3 Please highlight the contribution and value of this study compared with previous studies

Following your recommendation, we have extended the discussion including 6 relevant articles from which 2 have been published in IJERPH:

1. A: Wild, C.P. Complementing the genome with an "exposome": the outstanding challenge of environmental exposure measurement in molecular epidemiology. Cancer Epidemiol Biomarkers 2005 14(8), 1847-50. doi: 10.1158/1055-9965.EPI-05-0456.
2. Daiber, A; Kuntic, M; Hahad, O; Delogu, L.G.; Rohrbach, S.; Di Lisa, F.; Schulz, R.; Münzel, T. Effects of air pollution particles (ultrafine and fine particulate matter) on mitochondrial function and oxidative stress - Implications for cardiovascular and neurodegenerative diseases. Arch Biochem Biophys. 2020 15; 696, 108662. doi: 10.1016/j.abb.2020.108662.
3. Travaglio, M.; Yu, Y.; Popovic, R.; Selley, L.; Leal, N.S.; Martins, L.M. Links between air pollution and COVID-19 in England. Environ Pollut. 2021, 268(Pt A), 115859. doi: 10.1016/j.envpol.2020.115859.
4. Yao, Y.; Chen, X.; Chen, W.; Wang, Q.; Fan, Y.; Han, Y.; Wang, T.; Wang, J.; Qiu, X.; Zheng, M.; Que, C.; Zhu, T. Susceptibility of individuals with chronic obstructive pulmonary disease to respiratory inflammation associated with short-term exposure to ambient air pollution: A panel study in Beijing. Sci Total Environ. 2021 20, 766, 142639. doi: 10.1016/j.scitotenv.2020.142639.
5. Cincinelli, A.; Martellini, T. Indoor Air Quality and Health. J. Environ. Res. Public Health 2017, 14, 1286. https://doi.org/10.3390/ijerph14111286
6. Mullen, C.; Grineski, S.E.; Collins, T.W.; Mendoza, D.L. Effects of PM2.5 on Third Grade Students’ Proficiency in Math and English Language Arts. Int. J. Environ. Res. Public Health 2020, 17, 6931. https://doi.org/10.3390/ijerph17186931

We hope that this completion is meeting your expectations.

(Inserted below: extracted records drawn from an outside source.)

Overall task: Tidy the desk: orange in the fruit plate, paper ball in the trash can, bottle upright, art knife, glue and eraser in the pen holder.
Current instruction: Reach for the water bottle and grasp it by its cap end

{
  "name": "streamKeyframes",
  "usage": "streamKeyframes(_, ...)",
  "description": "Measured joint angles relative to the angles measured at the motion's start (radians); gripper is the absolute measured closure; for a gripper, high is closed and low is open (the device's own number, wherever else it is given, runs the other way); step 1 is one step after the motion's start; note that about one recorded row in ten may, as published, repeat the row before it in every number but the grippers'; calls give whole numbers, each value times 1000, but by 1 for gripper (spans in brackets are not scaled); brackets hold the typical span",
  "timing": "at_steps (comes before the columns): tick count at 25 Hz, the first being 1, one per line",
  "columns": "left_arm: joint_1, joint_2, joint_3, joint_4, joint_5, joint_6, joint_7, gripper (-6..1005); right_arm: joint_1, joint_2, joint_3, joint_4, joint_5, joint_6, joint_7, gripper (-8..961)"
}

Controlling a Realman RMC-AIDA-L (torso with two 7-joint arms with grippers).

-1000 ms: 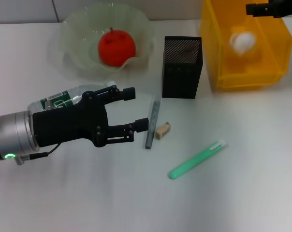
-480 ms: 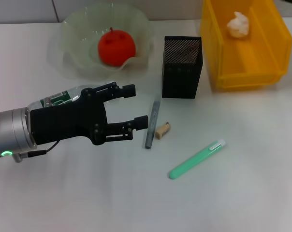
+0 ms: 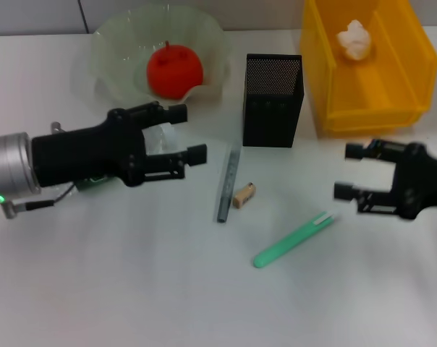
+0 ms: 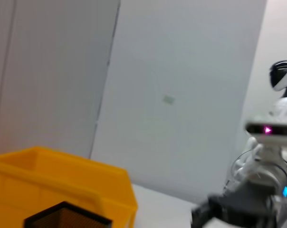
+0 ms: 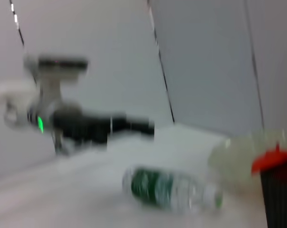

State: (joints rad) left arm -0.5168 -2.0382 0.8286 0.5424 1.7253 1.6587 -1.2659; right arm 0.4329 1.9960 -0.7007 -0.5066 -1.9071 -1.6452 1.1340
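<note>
The bottle (image 3: 159, 136) lies on its side on the desk (image 3: 132, 289), mostly hidden under my open left gripper (image 3: 188, 132), whose fingers straddle it from above. It also shows as the bottle (image 5: 172, 190) in the right wrist view. The orange (image 3: 174, 70) sits in the fruit plate (image 3: 110, 43). In the trash can (image 3: 363, 94) rests the paper ball (image 3: 354, 36). The pen holder (image 3: 273, 101) stands upright. In front of it lie a slim grey art knife (image 3: 228, 183), the eraser (image 3: 244, 195) and a green glue pen (image 3: 294, 238). My right gripper (image 3: 346, 171) hovers open just right of the glue pen.
The trash can (image 4: 62, 190) and the pen holder's rim (image 4: 67, 219) appear in the left wrist view, with my right arm (image 4: 248, 213) beyond. The right wrist view shows my left arm (image 5: 100, 127) behind the bottle.
The right gripper left the trash can, where the paper ball now lies, and came down near the glue pen. The left gripper moved back over the bottle.
</note>
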Motion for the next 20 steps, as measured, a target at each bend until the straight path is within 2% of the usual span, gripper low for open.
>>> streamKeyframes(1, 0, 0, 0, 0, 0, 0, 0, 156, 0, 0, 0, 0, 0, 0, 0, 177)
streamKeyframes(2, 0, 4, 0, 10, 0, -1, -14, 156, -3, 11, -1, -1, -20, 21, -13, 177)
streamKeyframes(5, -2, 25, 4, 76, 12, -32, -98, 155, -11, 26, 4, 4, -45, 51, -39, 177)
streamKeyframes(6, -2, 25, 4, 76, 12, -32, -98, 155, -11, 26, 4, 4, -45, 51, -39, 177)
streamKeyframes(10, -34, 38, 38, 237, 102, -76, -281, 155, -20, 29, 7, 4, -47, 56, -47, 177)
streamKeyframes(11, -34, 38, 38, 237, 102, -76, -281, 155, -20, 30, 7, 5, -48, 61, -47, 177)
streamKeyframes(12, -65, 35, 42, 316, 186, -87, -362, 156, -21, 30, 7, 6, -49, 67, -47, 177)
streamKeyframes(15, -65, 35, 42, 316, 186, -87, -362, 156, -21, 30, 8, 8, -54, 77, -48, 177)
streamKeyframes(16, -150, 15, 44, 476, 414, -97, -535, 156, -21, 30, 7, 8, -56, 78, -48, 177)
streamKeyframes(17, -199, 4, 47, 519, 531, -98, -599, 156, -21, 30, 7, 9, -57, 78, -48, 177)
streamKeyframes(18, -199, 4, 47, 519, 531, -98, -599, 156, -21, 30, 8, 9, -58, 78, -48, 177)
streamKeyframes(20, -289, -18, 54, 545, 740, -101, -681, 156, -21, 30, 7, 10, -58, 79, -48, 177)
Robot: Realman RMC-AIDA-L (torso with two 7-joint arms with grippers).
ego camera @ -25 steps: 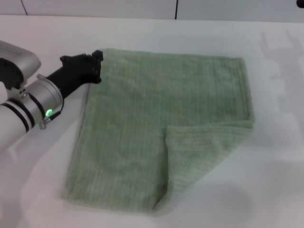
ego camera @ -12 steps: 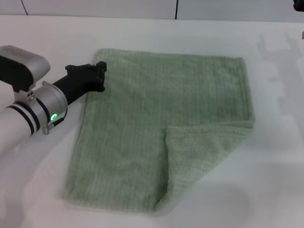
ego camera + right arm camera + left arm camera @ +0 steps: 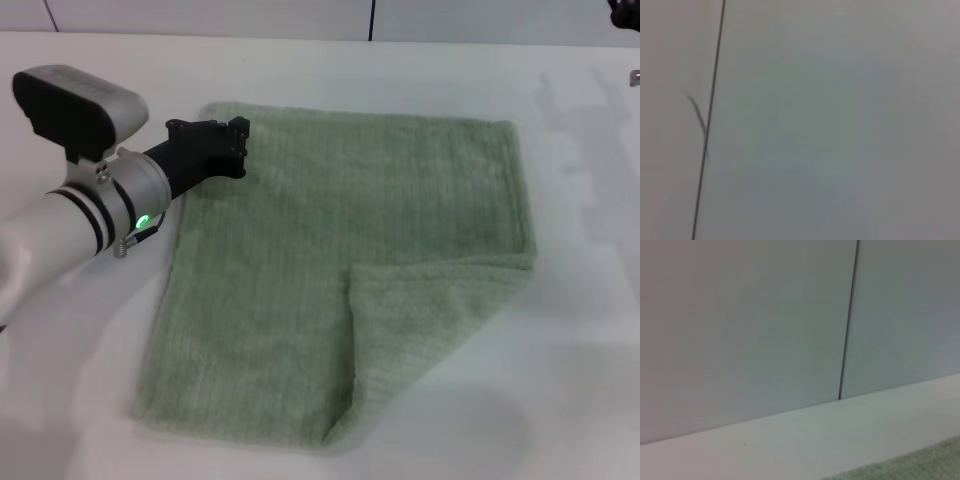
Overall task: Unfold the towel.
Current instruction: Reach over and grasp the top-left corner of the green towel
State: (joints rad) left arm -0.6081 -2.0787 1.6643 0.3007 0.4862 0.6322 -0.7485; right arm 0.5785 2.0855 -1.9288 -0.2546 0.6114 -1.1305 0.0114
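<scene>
The towel (image 3: 300, 250) lies flat on the white table, pale green and ribbed. Its near right corner (image 3: 420, 320) is folded over onto the cloth as a triangular flap. My left gripper (image 3: 236, 148), black on a silver and white arm, hovers over the towel's far left part, just inside the left hem. A strip of the towel (image 3: 920, 467) also shows in the left wrist view. Only a dark sliver of my right gripper (image 3: 625, 8) shows at the far right edge of the head view, away from the cloth.
The white table (image 3: 580, 380) extends around the towel on every side. A pale wall with a dark vertical seam (image 3: 371, 20) runs along the table's far edge. The right wrist view shows only this wall.
My left arm has swung to the right, carrying its gripper from beside the towel's far left corner to over the cloth. The towel has not moved.
</scene>
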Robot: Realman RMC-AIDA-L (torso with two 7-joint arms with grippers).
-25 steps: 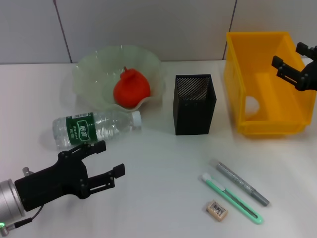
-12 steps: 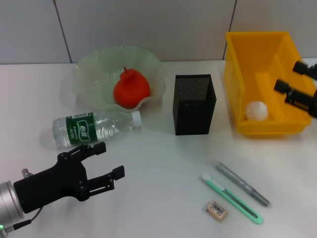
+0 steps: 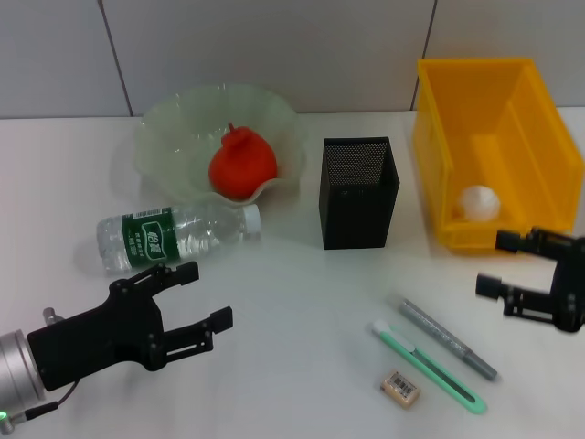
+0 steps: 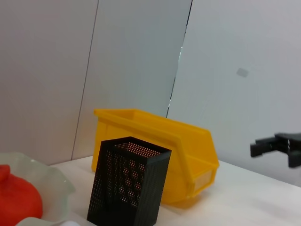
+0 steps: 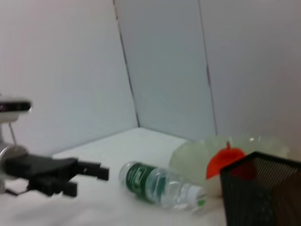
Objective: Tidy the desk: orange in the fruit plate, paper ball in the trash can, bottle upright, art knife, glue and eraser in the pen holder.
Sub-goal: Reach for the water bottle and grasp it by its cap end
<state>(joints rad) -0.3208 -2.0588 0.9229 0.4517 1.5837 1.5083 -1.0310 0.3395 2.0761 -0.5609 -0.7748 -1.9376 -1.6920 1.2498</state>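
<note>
Stationery next, I judge; grey glue pen (image 3: 447, 338), green art knife (image 3: 427, 365), tan eraser (image 3: 399, 387) lie on bench beside my right gripper (image 3: 501, 264), jaws spread, empty; pens' long axes run diagonally away from black mesh pen holder (image 3: 357, 192); left gripper (image 3: 203, 294), spread, nearer toppled clear bottle (image 3: 174, 235).

Orange (image 3: 243, 165) in plate (image 3: 174, 137); bottle (image 3: 174, 236) lying before it

Open tabletop (image 3: 302, 302) between pen holder (image 3: 358, 192) and art knife (image 3: 426, 366).
</note>
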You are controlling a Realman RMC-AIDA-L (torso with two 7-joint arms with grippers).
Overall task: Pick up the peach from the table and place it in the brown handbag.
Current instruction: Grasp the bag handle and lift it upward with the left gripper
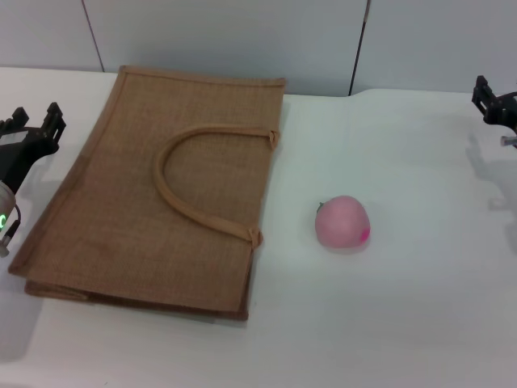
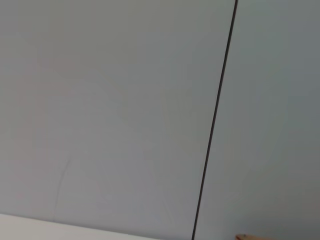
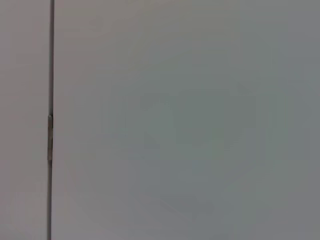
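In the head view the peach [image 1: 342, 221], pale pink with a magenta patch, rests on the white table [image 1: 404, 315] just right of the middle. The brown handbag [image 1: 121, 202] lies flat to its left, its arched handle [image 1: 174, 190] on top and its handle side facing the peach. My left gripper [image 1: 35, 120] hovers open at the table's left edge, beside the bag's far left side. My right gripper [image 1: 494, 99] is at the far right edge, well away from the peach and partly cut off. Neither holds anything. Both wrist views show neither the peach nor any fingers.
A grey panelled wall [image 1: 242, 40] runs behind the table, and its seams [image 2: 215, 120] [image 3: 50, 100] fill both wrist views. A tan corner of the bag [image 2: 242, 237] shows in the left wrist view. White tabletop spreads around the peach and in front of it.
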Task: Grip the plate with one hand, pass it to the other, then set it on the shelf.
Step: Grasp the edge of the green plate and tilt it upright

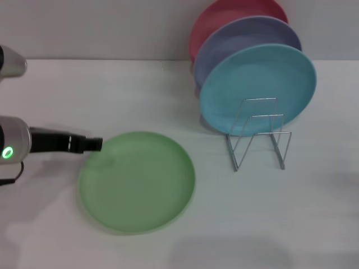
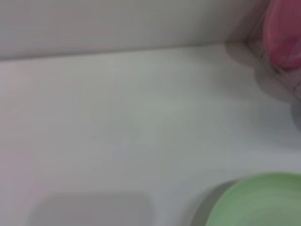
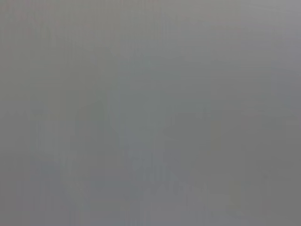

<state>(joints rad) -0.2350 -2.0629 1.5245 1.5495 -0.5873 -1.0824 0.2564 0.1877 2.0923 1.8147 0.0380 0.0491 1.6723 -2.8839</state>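
White table (image 1: 314, 213), green plate (image 1: 137, 182) touching left claw (image 1: 94, 144)

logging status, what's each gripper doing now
left gripper: at the green plate's left rim, grip cannot be told
right gripper: not in view

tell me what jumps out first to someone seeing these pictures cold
The big light green plate lying flat on the white table, front and centre, with the left claw reaching in from the left to its near-left rim. Next, the three plates standing on edge at the back right: turquoise plate in front, lavender plate behind it, pink plate last, with the wire rack before them.
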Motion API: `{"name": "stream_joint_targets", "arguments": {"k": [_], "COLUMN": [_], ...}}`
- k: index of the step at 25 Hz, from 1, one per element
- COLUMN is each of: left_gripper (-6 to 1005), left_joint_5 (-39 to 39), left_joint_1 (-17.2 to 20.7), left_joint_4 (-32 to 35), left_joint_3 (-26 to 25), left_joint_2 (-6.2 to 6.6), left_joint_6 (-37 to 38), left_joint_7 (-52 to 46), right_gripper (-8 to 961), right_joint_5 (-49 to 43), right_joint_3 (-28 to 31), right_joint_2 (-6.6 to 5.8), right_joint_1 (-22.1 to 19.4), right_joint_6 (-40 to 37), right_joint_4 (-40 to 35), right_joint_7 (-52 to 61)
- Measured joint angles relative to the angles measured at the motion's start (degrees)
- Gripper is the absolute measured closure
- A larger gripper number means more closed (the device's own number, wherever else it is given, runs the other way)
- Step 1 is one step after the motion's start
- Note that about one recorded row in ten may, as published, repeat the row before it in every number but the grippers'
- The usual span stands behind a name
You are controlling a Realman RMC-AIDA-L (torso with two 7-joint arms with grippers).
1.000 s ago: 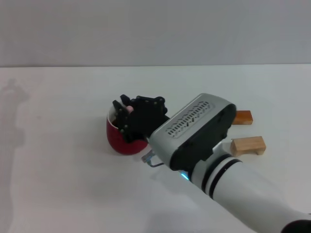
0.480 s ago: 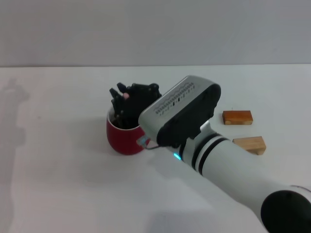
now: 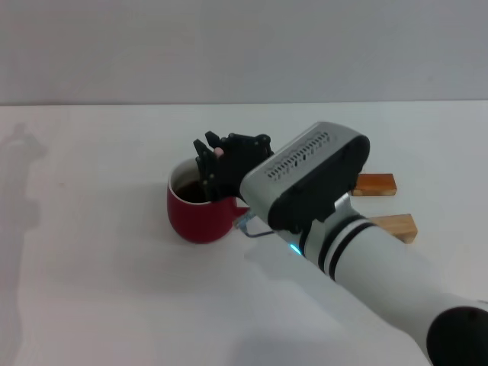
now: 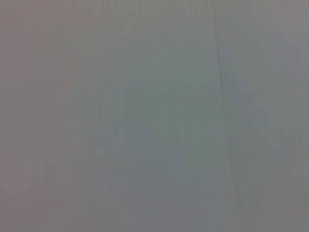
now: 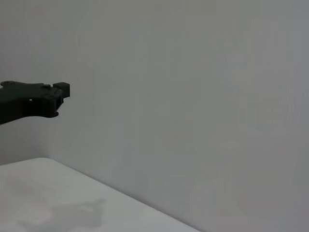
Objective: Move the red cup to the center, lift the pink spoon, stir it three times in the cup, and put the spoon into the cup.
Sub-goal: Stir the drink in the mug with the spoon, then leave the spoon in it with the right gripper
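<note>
One arm is doing all the work here: the right gripper (image 3: 207,169) is hanging over the far right rim of the red cup (image 3: 200,211), just left of the middle of the head view. Its black fingers (image 3: 204,164) are closing on the pink spoon (image 3: 218,152), of which only a small pale pink bit of handle is showing at the top of the grip; the rest is hiding behind the fingers, pointing down toward the dark liquid inside the cup. The cup is sitting on the white table (image 3: 91,290), directly under and slightly left of the gripper. Two wooden blocks, one reddish (image 3: 374,184) and one paler (image 3: 395,227), are lying right of the arm, well apart from the cup. The left gripper is showing nowhere.
</note>
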Motion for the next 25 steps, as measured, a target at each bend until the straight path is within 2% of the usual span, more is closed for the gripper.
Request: {"name": "stream_joint_targets", "arguments": {"k": [4, 10, 19, 25], "left_gripper": [922, 922, 921, 920], "left_joint_5": [0.0, 0.0, 0.0, 0.0], "left_joint_1": [0.0, 0.0, -0.1, -0.1], "left_joint_4": [0.0, -0.2, -0.3, -0.4], "left_joint_3": [-0.2, -0.1, 0.1, 0.1], "left_joint_2": [0.04, 0.08, 0.09, 0.04], "left_joint_6": [0.0, 0.1, 0.2, 0.1], "left_joint_7": [0.0, 0.0, 0.0, 0.0], "right_gripper": [818, 818, 817, 817], "right_joint_5": [-0.3, -0.2, 3.5, 4.0], "right_joint_3": [-0.4, -1.1, -0.3, 1.7], "right_joint_2": [-0.01, 0.23, 0.5, 0.29], "right_joint_1": [-2.3, -2.4, 5.2, 5.8], "right_joint_6": [0.9, 2.1, 1.8, 1.7], "right_joint_4": [2.7, 3.8, -2.0, -3.3], "right_joint_7": [-1.4, -2.0, -1.2, -1.3]}}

4 Choose a classroom as an experimental case. Are the results representative?

A: Thank you for mentioning. We included a paragraph in the methodology pointing out the necessity of establishing a framework for further detailed setups to allow the development of a model with increased generalization capabilities. We used a typical classroom that is mostly common in the campus, the potential differences being the exposition and the floor.

“The dimensions of the classroom are typical for the campus in agreement to the regulations contained in the Romanian Civil Code. Consequently, the results can provide a general overview of the indoor conditions and a starting point for more detailed setups for assessing the health risks of students exposed to PM and other compounds. This will hopefully allow a better understanding of the factors and impacts related to indoor pollution during the educational processes.”

We are thanking you for the very useful comments. We thanked your contribution in the acknowledgment section.